EXERCISE AIM: Whenever a line below mentions the word "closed", that line should be copied.

Source data
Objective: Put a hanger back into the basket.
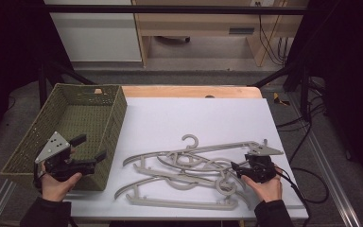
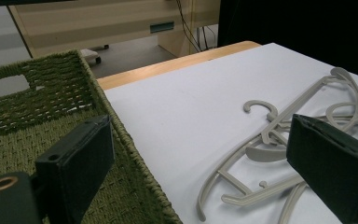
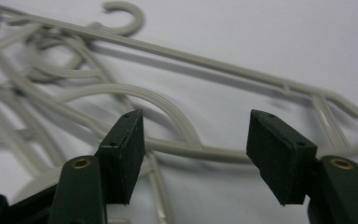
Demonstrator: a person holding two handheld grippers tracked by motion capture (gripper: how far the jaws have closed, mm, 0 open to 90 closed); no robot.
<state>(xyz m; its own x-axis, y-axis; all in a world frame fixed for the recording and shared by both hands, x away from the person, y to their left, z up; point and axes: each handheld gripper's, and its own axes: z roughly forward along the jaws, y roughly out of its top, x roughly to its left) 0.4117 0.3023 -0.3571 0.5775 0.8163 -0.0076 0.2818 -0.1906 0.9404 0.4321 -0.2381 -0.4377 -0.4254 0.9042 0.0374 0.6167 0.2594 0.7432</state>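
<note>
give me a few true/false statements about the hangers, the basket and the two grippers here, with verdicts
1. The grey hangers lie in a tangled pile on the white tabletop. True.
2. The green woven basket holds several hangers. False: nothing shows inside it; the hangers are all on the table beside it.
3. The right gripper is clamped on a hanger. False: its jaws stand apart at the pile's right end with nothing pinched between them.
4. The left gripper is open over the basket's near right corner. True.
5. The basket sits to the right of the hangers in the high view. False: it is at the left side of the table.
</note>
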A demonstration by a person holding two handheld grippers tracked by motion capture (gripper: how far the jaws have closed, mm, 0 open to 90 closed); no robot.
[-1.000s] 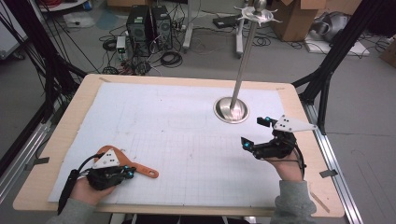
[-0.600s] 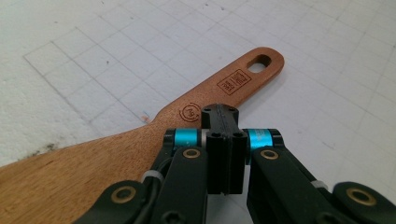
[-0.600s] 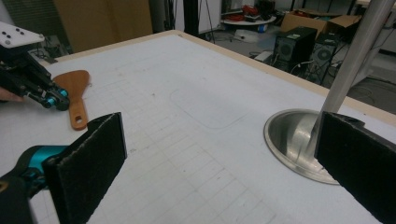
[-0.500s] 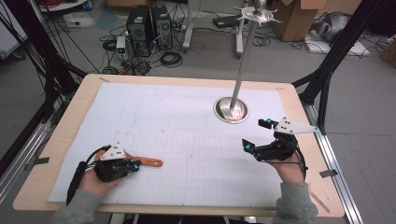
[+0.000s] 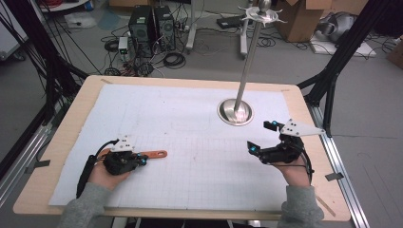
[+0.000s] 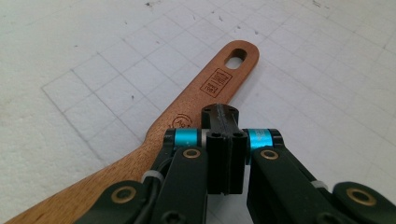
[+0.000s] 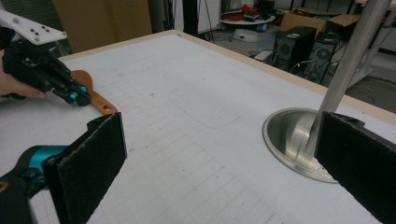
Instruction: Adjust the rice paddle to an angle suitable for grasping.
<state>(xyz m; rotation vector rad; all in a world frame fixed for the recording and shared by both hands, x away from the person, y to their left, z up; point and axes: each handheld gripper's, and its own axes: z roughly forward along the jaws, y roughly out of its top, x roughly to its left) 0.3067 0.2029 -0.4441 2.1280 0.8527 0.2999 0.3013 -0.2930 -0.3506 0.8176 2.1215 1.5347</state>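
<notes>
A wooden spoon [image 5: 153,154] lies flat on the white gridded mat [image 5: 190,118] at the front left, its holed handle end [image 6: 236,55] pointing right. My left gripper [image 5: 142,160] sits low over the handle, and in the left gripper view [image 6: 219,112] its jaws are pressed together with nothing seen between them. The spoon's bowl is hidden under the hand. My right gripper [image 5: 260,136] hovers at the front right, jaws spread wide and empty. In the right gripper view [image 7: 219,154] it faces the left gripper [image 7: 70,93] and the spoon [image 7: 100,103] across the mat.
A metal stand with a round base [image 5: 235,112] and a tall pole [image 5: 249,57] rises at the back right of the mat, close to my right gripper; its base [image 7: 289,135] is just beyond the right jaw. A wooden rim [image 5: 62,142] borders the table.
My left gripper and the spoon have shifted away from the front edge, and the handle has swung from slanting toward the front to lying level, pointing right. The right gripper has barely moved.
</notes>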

RESPONSE TO THIS EXERCISE:
Demonstrator: a person holding two handheld grippers tracked by motion capture (gripper: how far the jaws have closed, mm, 0 open to 90 closed); no robot.
A demonstration by a person holding two handheld grippers tracked by motion capture (gripper: how far the jaws have closed, mm, 0 open to 90 closed); no robot.

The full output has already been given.